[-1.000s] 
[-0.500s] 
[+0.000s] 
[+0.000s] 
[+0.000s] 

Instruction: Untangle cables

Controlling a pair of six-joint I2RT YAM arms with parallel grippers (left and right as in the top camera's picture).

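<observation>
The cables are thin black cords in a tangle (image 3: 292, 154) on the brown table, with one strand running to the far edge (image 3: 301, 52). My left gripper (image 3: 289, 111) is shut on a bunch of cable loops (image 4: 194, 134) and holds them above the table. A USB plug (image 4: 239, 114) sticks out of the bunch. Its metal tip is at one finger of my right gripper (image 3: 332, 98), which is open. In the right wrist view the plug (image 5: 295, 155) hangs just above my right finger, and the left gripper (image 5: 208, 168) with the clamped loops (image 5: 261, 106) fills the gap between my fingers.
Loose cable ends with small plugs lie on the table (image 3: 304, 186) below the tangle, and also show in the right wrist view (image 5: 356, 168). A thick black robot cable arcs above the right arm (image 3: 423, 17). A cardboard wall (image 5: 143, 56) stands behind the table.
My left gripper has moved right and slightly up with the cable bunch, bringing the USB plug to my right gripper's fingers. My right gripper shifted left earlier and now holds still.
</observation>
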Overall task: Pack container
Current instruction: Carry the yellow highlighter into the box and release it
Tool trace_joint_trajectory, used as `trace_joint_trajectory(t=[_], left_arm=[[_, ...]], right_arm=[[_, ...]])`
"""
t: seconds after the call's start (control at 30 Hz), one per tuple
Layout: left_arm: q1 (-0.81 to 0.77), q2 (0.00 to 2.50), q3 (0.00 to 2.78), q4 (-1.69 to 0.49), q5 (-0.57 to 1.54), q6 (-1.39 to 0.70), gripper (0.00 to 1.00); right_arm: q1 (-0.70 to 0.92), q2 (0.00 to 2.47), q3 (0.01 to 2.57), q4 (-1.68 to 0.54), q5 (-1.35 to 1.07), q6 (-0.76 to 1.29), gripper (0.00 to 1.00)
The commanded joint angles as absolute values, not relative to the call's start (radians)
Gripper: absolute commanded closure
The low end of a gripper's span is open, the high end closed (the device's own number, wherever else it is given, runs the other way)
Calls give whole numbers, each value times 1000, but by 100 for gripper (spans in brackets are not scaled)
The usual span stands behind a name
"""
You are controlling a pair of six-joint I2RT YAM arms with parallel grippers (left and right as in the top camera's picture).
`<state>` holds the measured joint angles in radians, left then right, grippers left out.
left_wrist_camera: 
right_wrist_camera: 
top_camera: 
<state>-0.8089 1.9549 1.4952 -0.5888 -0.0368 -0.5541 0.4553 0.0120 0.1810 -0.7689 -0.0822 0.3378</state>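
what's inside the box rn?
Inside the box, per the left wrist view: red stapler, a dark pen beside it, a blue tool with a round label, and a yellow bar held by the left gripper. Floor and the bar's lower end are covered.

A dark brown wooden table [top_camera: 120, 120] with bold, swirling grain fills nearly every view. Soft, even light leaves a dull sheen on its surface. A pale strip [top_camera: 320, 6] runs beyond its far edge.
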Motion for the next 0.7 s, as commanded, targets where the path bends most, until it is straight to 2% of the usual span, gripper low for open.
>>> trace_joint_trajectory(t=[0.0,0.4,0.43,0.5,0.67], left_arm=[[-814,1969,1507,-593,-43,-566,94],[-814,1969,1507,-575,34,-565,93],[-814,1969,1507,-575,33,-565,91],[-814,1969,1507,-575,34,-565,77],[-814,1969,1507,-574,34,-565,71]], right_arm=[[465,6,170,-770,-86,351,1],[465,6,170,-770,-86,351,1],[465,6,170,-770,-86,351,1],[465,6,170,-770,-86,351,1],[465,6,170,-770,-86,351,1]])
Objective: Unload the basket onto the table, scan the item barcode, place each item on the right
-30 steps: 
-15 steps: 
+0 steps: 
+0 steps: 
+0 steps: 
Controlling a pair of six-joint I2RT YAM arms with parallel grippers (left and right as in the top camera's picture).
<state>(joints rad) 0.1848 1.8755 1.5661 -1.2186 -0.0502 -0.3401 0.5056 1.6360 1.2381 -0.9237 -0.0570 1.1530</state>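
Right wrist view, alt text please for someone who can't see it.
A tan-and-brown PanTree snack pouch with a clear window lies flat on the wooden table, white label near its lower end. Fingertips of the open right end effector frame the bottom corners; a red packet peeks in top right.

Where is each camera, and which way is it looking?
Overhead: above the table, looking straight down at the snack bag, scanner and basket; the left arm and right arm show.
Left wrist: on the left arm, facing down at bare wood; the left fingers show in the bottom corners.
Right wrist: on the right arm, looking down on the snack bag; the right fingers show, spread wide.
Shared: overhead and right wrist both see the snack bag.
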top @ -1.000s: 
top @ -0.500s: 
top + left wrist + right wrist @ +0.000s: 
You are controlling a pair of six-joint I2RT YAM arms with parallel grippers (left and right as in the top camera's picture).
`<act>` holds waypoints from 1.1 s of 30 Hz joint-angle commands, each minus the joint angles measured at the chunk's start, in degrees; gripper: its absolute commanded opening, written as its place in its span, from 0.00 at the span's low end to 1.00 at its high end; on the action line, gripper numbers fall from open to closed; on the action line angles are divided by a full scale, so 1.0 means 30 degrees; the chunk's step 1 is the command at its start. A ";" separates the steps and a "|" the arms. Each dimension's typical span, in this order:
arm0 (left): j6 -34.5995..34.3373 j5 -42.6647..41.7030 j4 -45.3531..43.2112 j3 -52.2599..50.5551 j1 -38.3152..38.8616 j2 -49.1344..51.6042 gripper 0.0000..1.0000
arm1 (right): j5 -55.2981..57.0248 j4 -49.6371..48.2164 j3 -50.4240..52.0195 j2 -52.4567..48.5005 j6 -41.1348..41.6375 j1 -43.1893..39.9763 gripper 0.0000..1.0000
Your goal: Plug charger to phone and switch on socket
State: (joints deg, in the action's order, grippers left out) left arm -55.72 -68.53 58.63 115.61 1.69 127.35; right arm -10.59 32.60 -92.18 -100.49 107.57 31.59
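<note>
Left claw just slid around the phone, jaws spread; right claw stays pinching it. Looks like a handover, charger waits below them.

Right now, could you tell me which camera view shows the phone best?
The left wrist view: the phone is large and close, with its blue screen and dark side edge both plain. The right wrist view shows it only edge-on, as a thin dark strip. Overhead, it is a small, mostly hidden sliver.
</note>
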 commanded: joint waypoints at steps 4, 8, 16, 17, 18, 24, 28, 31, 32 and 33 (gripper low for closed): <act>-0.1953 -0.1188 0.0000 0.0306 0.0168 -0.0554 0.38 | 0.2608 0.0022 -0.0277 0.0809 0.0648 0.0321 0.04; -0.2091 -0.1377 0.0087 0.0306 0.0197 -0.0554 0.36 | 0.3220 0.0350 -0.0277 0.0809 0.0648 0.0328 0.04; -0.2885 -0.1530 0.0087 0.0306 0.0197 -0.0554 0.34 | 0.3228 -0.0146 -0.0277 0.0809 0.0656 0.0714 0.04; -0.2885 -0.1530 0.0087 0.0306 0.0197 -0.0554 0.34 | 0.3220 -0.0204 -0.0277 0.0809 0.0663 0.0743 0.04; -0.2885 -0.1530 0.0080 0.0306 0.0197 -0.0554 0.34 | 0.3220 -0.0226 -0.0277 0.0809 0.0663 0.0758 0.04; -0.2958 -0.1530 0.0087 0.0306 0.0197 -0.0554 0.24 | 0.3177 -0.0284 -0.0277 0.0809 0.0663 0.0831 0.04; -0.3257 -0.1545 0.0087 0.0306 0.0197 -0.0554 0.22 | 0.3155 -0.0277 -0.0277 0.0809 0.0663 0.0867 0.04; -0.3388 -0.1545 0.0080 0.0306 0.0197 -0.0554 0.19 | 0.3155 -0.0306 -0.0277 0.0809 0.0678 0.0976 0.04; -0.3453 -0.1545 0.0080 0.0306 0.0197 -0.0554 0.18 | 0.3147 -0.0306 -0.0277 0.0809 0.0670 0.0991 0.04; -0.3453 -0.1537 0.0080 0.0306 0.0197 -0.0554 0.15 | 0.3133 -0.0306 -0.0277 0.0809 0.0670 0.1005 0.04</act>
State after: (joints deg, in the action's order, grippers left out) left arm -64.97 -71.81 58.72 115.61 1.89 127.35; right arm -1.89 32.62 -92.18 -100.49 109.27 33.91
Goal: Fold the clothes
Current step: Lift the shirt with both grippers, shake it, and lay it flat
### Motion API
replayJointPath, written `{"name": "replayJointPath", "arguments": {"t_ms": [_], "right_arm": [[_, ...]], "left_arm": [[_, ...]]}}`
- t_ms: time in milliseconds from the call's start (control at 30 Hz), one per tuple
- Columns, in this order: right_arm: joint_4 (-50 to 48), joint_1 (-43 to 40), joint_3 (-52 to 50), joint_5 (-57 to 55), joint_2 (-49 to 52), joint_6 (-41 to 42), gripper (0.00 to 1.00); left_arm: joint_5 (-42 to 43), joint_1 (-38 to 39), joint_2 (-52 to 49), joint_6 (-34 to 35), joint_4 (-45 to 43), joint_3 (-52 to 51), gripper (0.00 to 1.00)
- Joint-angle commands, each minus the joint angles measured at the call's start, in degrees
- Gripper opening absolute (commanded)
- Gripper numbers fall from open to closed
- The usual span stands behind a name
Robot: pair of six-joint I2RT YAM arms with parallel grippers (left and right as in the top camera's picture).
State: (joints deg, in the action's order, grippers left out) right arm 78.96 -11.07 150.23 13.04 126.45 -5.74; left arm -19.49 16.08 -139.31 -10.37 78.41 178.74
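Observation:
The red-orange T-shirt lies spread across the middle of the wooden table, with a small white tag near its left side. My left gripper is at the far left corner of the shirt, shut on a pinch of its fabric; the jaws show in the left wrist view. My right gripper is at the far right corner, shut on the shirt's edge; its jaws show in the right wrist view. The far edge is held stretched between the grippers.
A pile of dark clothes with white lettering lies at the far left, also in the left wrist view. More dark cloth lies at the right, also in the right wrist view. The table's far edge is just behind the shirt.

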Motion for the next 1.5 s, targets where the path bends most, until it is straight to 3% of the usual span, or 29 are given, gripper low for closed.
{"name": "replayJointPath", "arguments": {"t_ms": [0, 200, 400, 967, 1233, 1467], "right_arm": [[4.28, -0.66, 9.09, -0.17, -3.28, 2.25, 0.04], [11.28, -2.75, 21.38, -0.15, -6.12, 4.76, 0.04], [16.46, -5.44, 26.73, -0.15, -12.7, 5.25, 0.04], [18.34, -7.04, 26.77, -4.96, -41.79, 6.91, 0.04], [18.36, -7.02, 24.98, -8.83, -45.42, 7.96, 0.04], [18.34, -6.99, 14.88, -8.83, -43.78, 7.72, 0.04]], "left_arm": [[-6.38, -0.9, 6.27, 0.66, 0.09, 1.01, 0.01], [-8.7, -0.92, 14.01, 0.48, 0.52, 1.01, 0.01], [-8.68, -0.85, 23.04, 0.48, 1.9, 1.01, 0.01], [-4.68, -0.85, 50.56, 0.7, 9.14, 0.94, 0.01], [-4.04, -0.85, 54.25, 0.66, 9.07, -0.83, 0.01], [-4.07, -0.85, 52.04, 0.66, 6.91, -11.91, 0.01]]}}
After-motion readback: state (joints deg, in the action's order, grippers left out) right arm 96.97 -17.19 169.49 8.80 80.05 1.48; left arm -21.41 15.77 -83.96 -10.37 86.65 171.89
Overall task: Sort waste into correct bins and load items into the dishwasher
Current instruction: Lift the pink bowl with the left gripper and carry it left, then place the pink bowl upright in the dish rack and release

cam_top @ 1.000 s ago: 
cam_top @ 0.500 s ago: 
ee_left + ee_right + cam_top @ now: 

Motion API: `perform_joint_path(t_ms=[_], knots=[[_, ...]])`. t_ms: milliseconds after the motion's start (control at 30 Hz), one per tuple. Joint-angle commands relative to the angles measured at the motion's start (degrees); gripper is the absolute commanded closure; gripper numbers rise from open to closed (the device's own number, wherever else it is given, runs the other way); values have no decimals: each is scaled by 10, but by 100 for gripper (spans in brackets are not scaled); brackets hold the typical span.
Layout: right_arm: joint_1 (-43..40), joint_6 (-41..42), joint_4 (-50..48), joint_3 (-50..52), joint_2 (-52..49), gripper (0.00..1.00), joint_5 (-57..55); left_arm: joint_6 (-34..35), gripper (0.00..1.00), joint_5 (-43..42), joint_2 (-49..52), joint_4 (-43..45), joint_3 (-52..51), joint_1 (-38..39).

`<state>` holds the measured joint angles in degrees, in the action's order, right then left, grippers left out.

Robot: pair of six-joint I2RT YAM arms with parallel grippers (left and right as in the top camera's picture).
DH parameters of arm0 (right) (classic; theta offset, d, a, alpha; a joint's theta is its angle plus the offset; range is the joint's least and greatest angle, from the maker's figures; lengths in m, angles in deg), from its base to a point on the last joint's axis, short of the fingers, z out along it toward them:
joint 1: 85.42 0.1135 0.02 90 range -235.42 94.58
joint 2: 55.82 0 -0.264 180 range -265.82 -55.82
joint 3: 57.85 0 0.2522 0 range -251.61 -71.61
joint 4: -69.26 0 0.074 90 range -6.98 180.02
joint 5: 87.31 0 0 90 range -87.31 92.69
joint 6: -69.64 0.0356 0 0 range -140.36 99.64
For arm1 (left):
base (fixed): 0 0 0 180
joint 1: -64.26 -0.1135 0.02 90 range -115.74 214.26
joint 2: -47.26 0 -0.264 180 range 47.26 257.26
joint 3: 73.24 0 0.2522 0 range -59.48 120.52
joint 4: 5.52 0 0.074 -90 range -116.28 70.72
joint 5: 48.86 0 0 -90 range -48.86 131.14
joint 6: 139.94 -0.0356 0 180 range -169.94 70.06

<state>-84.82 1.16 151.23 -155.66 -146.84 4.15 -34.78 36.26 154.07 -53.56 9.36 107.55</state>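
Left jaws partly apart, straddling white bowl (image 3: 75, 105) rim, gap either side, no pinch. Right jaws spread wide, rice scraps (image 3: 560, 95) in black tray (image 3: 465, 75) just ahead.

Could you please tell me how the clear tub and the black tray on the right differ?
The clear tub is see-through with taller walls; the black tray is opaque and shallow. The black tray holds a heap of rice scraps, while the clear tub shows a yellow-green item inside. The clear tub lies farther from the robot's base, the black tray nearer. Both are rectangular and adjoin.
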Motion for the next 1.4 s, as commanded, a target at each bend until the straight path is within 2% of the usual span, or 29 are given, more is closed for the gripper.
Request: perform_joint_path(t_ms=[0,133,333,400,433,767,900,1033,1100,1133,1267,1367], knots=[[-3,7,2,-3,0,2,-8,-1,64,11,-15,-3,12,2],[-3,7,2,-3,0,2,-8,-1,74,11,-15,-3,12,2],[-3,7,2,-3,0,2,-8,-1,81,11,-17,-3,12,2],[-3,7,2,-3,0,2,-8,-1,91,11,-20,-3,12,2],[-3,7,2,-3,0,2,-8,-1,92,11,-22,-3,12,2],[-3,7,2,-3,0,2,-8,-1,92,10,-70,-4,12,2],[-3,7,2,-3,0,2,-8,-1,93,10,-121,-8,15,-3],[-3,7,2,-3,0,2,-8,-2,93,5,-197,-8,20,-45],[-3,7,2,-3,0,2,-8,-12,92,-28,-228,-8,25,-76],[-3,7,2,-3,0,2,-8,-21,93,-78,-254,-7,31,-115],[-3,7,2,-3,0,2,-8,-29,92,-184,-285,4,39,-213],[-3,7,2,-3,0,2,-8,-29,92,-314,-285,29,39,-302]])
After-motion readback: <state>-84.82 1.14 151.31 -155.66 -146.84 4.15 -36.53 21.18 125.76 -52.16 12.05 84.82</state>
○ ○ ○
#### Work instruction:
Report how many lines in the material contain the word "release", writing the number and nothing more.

#### Output:
2